特別養子縁組の審判には、①「特別養子適格の確認の審判」と、②「特別養子縁組の成立の審判」があります。①「特別養子適格の確認の審判」では、実親による養育状況や、実親の同意の有無等が審理対象となります。②「特別養子縁組の成立の審判」では、養親と養子のマッチングが審理対象となります。尚、養親となる人が①「特別養子適格の確認の審判」の申立てをするときは、②「特別養子縁組の成立の審判」の申立てと同時にしなければいけません。
この2つの審判を経て、特別養子縁組をするのに適切であると判断されると、特別養子縁組が成立します。
特別養子縁組の効果と離縁の制限
特別養子縁組が成立すると、以下のような効果が生じます。
特別養子縁組成立の効果
特別養子縁組が成立すると、縁組が成立した日から、養親の嫡出子(法律上の婚姻関係にある父母から生まれた子)の身分を取得します。また、養親の血族との間に親族関係が生じます。

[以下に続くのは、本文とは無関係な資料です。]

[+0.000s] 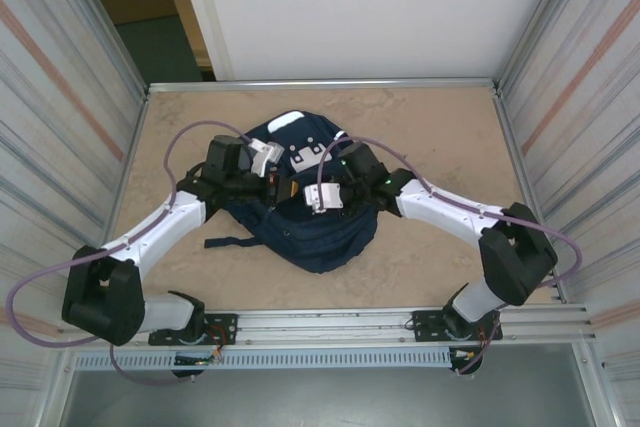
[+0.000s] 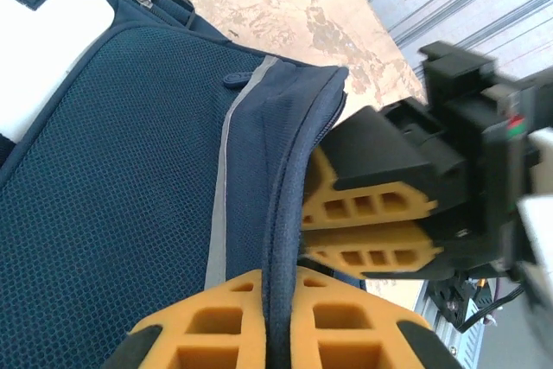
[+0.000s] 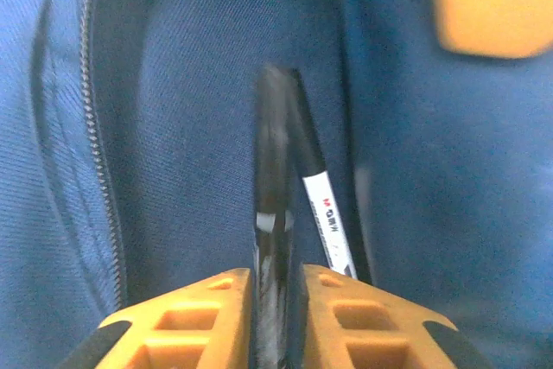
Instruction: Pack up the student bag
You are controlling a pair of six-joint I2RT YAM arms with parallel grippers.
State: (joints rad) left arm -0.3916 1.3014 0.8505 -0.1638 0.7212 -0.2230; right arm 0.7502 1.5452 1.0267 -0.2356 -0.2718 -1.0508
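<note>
The student bag (image 1: 310, 232), navy with white patches, lies flat in the middle of the table. My left gripper (image 2: 276, 317) is shut on the raised fabric rim of the bag's opening (image 2: 289, 170). My right gripper (image 3: 275, 287) reaches inside that opening, right beside the left one. Its jaws stand slightly apart around a blurred black pen (image 3: 272, 213) that points down into the bag. A second pen (image 3: 324, 213) with a white label lies against the lining next to it. In the top view both grippers (image 1: 280, 185) (image 1: 305, 187) meet over the bag's middle.
The bag rests on a beige table (image 1: 430, 127) with metal walls on the left, right and back. A dark strap (image 1: 225, 242) trails off the bag to the left. Both arms reach in from the near rail (image 1: 330, 322).
</note>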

また、①(未成年者の場合)養親が親権を行使、②原則※養子は養親の氏を称する、③扶養義務が生じる、④相続権を取得するといった効果があります。(※婚姻して改氏した者が、婚姻中に養子になる場合は、婚姻中は養親の氏になることなく、そのまま改氏した氏を称します。)
そして、(夫婦の一方が他方の嫡出子である連れ子を特別養子とする場合を除いて、)養子と実方の父母及びその血族との親族関係は、特別養子縁組によって終了します。特別養子の戸籍の記載は実子と同じように「長男」や「長女」となり、一見では特別養子であることは分からないように記載されます。
離縁の制限
特別養子縁組は、以下の2つの要件を全て満たす場合は、家庭裁判所が養子の利益のため特に必要があると認めるときに限り、離縁させることができます。普通養子縁組のように、協議による離縁はできません。
- 養親による虐待、悪意の遺棄その他養子の利益を著しく害する事由があること
- 実父母が相当の監護をすることができること
尚、家庭裁判所への特別養子縁組の離縁の請求が出来るのは、養子、実父母又は検察官であり、養親からの請求はできません。
離縁が成立すると、離縁の日から、養子と実父母及びその血族との親族関係が復活することになり(縁組前の戸籍へ復籍する)、養子(であった人)は、縁組前の氏を称することになります。